その道を極めた研究者ならば、きっと愛してやまないお気に入りのものがあるはず――。本連載ではさまざまな分野で活躍されている研究者の方々に、ご自身の研究にまつわる“好きなもの”を3つ、理由とともにあげていただいています。
今回は、ゲノムサイエンス関連の研究を行っている生物化学者 白瀧千夏子さんにインタビューしました。大学院時代にはタンパク質の化学を研究していたという白瀧さんのお気に入りタンパク質をご紹介します。
研究者プロフィール
白瀧千夏子 (Chikako SHIRATAKI)
1985年生まれ。埼玉県立川越女子高等学校、信州大学理学部生物科学科を経て名古屋大学大学院理学研究科物質理学専攻(化学系)に入学、2014年9月に同博士後期課程を修了。大学院ではタンパク質の化学を研究し、現在は東京工業大学で研究員として微生物のゲノムサイエンスに挑戦中。さまざまな角度から生物や生体分子を見て、新しい発見をしていきたい。趣味は科学系の博物館めぐりとおいしいケーキ屋さん探し。ただし現在ダイエット中のためケーキの購入は控えめにしようと頑張っている。
1. HasA
とにかくまずカタチが可愛い! お魚のような形のタンパク質「HasA」です。HasAは、動物の体内に生息する細菌「緑膿菌」が持っている鉄獲得タンパク質です。緑膿菌は鉄分不足に陥るとHasAを分泌するのですが、分泌されたHasAは私たちのヘモグロビン由来のヘム鉄を掴んで緑膿菌へと渡します。ヘム鉄をつかむHasAの"ぱっくん"具合がたまらなく可愛いと感じるのは私だけでしょうか……! ミクロやナノのスケールで私たちの身体を見ると鉄分をめぐるこんな攻防が繰り広げられていたなんて、驚きです。博士号取得の際のメインの研究対象でもあり、苦楽をともにしてきたパートナーです。
2. GFP
ピカーッと光るタンパク質! 2008年のノーベル賞でお茶の間でもブレイクしたGFP(Green Fluorescent Protein)です。

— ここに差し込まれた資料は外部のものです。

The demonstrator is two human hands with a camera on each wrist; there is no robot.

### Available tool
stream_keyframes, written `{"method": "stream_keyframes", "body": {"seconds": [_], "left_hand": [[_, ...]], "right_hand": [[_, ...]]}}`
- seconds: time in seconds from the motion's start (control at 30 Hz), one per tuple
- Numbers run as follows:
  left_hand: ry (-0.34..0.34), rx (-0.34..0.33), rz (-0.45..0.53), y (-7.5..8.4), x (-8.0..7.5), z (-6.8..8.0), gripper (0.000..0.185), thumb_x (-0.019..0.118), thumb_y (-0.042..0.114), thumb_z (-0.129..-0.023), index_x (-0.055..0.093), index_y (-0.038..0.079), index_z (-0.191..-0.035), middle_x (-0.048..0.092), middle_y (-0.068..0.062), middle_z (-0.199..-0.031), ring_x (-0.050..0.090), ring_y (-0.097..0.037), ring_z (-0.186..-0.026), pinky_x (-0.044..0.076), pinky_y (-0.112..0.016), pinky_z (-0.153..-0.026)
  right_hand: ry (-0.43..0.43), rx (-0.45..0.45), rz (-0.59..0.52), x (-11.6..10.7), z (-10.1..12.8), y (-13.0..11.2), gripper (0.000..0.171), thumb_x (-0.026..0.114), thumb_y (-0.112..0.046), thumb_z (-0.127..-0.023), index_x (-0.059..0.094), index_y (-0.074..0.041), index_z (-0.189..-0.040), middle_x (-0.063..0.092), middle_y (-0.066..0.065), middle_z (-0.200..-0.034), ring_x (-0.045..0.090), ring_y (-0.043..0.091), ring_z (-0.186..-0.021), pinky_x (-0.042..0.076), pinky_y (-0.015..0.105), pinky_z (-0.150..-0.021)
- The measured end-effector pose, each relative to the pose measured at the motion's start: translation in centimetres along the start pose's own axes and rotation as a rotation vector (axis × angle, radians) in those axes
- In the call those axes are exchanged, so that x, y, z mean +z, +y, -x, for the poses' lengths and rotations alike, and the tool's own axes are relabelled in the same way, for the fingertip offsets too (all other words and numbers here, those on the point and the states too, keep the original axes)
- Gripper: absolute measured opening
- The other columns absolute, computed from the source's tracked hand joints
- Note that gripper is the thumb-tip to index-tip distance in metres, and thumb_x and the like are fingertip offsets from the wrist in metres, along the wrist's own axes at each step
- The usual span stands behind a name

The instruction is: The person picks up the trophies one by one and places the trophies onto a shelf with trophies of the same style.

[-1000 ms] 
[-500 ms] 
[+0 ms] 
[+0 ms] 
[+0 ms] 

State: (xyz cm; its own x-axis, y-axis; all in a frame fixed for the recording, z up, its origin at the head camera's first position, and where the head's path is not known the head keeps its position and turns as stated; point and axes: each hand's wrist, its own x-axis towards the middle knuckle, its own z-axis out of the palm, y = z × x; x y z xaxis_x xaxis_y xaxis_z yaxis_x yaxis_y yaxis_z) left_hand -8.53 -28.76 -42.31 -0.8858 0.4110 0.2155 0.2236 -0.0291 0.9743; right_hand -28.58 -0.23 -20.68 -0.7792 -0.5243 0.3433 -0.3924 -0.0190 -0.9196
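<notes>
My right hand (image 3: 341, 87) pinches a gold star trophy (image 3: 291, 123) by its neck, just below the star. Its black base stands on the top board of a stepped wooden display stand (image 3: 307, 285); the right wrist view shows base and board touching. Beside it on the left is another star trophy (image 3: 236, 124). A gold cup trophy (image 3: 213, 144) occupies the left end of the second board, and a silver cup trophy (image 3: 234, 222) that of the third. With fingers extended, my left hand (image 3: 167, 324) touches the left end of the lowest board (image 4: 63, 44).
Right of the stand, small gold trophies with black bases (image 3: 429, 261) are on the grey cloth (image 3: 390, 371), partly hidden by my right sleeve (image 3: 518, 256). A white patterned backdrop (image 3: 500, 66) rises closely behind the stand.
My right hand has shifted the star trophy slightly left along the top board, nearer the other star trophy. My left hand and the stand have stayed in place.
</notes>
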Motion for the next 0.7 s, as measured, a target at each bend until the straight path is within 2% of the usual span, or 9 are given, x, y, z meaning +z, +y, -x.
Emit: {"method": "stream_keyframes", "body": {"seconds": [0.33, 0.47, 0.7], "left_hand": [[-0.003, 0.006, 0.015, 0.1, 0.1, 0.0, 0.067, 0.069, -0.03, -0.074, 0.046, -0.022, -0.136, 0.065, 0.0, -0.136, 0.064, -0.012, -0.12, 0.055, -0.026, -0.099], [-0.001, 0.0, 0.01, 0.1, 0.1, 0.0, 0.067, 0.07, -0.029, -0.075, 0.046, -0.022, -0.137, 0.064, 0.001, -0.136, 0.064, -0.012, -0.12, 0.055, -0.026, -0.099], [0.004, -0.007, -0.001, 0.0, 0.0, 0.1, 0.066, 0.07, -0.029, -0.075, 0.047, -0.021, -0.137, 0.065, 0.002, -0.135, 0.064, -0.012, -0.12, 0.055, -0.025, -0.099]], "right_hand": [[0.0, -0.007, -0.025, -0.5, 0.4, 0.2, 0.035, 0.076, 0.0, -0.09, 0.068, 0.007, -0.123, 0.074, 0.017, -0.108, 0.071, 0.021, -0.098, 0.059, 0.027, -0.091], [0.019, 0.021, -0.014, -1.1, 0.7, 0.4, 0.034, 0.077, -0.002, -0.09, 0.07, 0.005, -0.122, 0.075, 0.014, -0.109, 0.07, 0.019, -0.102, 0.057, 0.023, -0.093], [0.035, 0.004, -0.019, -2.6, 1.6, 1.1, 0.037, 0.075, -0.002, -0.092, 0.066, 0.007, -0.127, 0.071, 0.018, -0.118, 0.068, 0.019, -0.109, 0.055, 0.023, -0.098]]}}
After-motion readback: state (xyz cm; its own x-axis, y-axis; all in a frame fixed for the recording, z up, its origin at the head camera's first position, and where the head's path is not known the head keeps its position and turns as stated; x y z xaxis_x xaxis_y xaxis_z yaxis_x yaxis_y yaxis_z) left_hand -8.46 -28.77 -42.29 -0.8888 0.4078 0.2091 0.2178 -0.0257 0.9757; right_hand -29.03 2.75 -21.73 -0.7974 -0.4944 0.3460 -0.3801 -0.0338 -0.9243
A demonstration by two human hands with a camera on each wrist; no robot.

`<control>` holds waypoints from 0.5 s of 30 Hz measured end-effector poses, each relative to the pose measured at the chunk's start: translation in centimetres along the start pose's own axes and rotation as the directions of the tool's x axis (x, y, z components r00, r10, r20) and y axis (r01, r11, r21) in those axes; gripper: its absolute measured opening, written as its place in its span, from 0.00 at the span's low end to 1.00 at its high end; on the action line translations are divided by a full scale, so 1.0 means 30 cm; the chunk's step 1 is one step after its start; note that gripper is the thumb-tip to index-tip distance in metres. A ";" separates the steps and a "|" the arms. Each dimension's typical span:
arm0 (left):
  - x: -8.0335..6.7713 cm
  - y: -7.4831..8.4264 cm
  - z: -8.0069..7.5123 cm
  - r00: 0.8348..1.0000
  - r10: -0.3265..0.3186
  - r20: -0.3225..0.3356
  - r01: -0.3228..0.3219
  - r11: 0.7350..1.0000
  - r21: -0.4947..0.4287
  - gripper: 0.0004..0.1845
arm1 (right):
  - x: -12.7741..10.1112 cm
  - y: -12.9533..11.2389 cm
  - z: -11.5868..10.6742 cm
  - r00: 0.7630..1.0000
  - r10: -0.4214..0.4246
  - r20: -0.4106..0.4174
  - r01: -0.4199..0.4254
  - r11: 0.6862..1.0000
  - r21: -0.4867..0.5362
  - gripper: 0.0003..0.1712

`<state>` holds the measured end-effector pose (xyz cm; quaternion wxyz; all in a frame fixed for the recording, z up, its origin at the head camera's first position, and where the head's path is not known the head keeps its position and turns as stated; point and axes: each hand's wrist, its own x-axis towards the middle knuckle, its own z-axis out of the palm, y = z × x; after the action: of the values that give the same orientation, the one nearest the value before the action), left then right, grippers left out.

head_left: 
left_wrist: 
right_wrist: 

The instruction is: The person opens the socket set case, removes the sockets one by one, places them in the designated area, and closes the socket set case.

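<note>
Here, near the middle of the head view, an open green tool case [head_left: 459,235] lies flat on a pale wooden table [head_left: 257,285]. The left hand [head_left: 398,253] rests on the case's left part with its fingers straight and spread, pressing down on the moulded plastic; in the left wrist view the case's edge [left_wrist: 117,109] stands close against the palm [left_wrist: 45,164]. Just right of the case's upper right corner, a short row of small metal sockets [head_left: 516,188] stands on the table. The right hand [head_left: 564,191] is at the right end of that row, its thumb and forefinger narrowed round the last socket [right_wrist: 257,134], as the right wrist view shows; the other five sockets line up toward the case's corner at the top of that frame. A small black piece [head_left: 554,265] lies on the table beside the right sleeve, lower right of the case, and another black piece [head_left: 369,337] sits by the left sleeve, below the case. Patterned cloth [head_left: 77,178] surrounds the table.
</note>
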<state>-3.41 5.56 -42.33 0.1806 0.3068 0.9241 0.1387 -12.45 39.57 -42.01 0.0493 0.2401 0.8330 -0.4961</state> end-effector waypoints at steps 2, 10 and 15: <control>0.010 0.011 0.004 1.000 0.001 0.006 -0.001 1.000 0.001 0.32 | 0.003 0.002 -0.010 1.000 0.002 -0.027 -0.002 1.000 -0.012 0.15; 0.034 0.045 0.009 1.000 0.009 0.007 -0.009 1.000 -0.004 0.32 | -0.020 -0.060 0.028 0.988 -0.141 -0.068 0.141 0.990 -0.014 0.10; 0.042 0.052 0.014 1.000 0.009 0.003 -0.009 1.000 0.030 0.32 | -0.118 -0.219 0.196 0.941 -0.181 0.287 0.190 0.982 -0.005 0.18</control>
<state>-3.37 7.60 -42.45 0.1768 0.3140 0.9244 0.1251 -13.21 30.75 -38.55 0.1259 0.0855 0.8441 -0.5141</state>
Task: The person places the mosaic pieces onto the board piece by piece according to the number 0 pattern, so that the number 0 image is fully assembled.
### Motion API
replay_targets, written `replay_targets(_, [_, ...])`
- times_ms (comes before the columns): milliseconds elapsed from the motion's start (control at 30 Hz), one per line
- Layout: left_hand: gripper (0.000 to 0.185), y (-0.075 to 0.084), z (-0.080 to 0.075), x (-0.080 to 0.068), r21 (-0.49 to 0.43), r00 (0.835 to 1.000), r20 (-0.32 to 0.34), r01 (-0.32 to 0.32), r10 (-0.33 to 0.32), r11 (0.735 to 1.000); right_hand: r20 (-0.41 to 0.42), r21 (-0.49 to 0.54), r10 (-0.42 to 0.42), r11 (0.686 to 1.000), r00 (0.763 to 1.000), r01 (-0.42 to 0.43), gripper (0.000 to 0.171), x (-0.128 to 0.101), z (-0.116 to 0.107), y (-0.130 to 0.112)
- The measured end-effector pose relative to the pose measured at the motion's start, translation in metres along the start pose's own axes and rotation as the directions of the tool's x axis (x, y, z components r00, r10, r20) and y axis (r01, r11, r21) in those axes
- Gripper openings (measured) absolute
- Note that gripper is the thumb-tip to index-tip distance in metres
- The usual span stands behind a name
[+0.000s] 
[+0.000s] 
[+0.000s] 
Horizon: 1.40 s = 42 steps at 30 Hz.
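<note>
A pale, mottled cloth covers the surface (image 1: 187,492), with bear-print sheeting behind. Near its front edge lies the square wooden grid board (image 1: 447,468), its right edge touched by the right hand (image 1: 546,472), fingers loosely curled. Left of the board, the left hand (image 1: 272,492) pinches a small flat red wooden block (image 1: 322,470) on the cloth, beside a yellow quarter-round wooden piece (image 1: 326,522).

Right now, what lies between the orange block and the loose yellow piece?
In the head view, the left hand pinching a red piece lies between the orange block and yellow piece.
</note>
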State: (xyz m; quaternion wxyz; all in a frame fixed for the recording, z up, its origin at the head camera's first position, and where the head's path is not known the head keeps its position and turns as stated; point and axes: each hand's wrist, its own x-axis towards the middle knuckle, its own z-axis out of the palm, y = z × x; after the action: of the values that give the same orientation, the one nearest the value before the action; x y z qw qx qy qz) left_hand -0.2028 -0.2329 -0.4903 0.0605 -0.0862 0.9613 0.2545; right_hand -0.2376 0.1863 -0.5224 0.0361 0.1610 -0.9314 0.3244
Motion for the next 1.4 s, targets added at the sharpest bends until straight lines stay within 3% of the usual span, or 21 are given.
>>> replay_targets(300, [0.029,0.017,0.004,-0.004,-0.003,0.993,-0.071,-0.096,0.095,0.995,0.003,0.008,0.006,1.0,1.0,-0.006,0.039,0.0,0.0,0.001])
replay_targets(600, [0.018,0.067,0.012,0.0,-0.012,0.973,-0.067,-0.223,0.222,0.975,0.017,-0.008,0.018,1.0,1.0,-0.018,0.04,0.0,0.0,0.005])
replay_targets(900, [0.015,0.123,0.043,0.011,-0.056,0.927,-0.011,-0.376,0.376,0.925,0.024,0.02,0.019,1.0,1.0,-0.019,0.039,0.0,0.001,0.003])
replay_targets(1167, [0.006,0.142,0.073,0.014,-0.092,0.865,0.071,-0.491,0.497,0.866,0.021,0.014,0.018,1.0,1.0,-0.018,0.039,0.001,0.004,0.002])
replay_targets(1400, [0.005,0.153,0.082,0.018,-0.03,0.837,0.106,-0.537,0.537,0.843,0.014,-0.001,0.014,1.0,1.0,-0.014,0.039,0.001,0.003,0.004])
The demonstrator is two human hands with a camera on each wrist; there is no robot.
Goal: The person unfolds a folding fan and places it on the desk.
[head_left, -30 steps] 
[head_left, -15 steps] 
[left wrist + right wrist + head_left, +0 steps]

緑色の蛍光が本当に美しい。もともとは光るクラゲが持っているタンパク質だったのですが、今では研究の現場でなくてはならないタンパク質となっており、たとえば大腸菌やメダカなどの生物に作らせたりもしています。GFPの個人的な魅惑ポイントは「どうやって光るか?」というところ。なんとGFPが作られるとき、3次元の構造をとることで勝手にタンパク質の内側で化学反応が起こり、タンパク質の一部が光る構造に変化するのです。凄い……! なお、発光団形成メカニズムについては、こちらにわかりやすく書かれています。
3. ヘモグロビン
私たちの体の中でせっせと酸素を運んでくれているタンパク質「ヘモグロビン」。鮮やかな赤い色がとても綺麗なんです! 私たちの血が赤いのは、血に含まれているヘモグロビンが赤いから。赤さの秘密は、ヘモグロビンが抱え込んでいる「ヘム鉄」と呼ばれる分子にあります。こんなものをサクッと合成しているなんて、生物って本当にどうなっているのでしょうか……。健康診断で血液検査をするたび、ヘモグロビン値を見ては「今日も頑張って!」と密かに自分の体にエールを送っております。